WORK TO COMPLETE. When writing out the listing below, reproduce every word exactly and skip the pictures.

:: DATASET SECTION

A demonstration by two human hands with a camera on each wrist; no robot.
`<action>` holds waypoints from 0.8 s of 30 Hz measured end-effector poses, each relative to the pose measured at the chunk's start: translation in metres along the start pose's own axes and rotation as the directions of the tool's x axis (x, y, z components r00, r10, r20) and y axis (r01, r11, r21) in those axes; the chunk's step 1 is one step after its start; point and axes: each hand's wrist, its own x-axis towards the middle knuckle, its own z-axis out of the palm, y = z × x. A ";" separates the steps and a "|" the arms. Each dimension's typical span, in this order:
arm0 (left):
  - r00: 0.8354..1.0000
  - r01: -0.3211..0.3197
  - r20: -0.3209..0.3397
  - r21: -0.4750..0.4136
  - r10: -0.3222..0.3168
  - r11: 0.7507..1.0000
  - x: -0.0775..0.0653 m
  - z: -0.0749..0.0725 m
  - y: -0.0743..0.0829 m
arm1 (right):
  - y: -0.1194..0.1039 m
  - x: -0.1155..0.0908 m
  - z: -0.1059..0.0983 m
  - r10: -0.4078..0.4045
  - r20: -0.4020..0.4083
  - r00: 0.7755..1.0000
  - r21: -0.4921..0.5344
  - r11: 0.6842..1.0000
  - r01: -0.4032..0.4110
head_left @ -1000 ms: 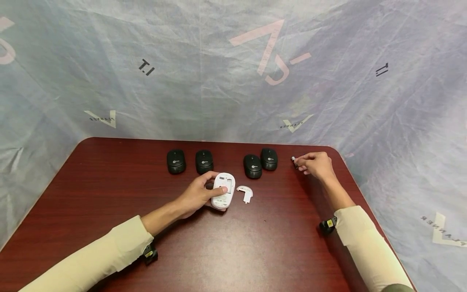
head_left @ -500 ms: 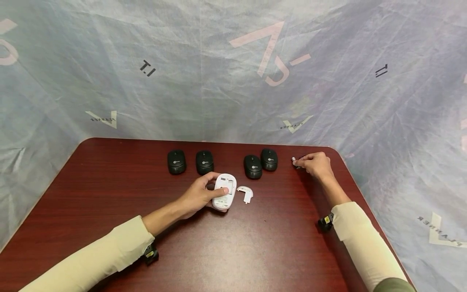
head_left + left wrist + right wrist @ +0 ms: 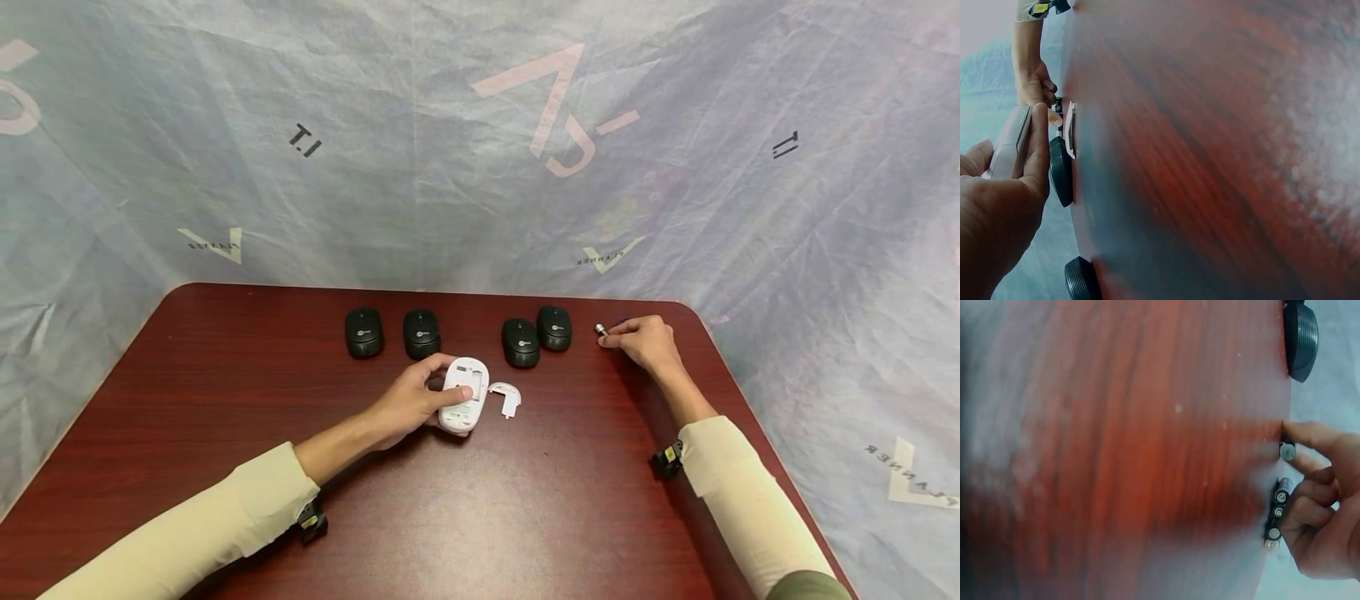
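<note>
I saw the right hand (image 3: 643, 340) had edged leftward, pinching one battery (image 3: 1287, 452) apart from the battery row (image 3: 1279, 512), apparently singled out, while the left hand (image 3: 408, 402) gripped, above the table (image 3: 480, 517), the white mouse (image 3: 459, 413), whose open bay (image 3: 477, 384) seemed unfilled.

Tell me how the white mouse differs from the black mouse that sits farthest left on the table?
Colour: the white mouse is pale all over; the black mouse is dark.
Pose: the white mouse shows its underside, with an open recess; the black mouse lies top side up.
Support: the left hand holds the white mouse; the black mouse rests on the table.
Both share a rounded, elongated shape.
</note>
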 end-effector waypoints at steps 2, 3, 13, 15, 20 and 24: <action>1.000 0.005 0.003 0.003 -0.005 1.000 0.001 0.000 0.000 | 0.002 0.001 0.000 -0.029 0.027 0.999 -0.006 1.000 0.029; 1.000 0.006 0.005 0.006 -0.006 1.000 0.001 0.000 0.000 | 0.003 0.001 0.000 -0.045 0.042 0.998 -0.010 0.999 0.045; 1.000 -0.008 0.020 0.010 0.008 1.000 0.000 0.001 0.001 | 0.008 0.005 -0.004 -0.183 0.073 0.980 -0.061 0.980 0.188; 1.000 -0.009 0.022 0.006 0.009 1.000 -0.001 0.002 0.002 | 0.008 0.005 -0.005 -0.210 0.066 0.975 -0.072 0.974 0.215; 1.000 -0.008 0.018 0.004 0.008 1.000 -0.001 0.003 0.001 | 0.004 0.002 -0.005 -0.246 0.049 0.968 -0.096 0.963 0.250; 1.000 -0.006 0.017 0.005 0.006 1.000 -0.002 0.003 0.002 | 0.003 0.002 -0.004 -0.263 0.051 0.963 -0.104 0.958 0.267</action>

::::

RESULT OF THE EXERCISE.
A demonstration by two human hands with a camera on each wrist; no robot.
`<action>` holds waypoints from 0.8 s of 30 Hz measured end-effector poses, each relative to the pose measured at the chunk's start: translation in metres along the start pose's own axes and rotation as the directions of the tool's x axis (x, y, z components r00, r10, r20) and y axis (r01, r11, r21) in those axes; the chunk's step 1 is one step after its start; point and axes: each hand's wrist, its own x-axis towards the middle knuckle, its own z-axis out of the palm, y = z × x. A ";" separates the steps and a "|" the arms. Each dimension's typical span, in this order:
arm0 (left):
  - r00: 0.8354..1.0000
  - r01: -0.3211..0.3197
  - r20: -0.3209..0.3397
  - r21: -0.4750..0.4136
  - r10: -0.3222..0.3168
  - r11: 0.7507..1.0000
  - x: -0.0775..0.0653 m
  - z: -0.0749..0.0725 m
  - y: -0.0743..0.0829 m
arm1 (right):
  - y: -0.1194..0.1039 m
  - x: -0.1155..0.0908 m
  - z: -0.1059..0.0983 m
  - r10: -0.4078..0.4045
  - r20: -0.4020..0.4083
  - r00: 0.7755..1.0000
  - r21: -0.4921..0.5344
  - r11: 0.6842..1.0000
  - r01: -0.4032..0.4110
head_left @ -1000 ms: 
head_left @ -500 ms: 
head_left + left wrist + right wrist @ +0 ms: 
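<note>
I saw the right hand (image 3: 643, 340) had edged leftward, pinching one battery (image 3: 1287, 452) apart from the battery row (image 3: 1279, 512), apparently singled out, while the left hand (image 3: 408, 402) gripped, above the table (image 3: 480, 517), the white mouse (image 3: 459, 413), whose open bay (image 3: 477, 384) seemed unfilled.

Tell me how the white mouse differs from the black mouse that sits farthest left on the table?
Colour: the white mouse is pale all over; the black mouse is dark.
Pose: the white mouse shows its underside, with an open recess; the black mouse lies top side up.
Support: the left hand holds the white mouse; the black mouse rests on the table.
Both share a rounded, elongated shape.
</note>
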 end-effector waypoints at steps 2, 3, 13, 15, 20 and 24: <action>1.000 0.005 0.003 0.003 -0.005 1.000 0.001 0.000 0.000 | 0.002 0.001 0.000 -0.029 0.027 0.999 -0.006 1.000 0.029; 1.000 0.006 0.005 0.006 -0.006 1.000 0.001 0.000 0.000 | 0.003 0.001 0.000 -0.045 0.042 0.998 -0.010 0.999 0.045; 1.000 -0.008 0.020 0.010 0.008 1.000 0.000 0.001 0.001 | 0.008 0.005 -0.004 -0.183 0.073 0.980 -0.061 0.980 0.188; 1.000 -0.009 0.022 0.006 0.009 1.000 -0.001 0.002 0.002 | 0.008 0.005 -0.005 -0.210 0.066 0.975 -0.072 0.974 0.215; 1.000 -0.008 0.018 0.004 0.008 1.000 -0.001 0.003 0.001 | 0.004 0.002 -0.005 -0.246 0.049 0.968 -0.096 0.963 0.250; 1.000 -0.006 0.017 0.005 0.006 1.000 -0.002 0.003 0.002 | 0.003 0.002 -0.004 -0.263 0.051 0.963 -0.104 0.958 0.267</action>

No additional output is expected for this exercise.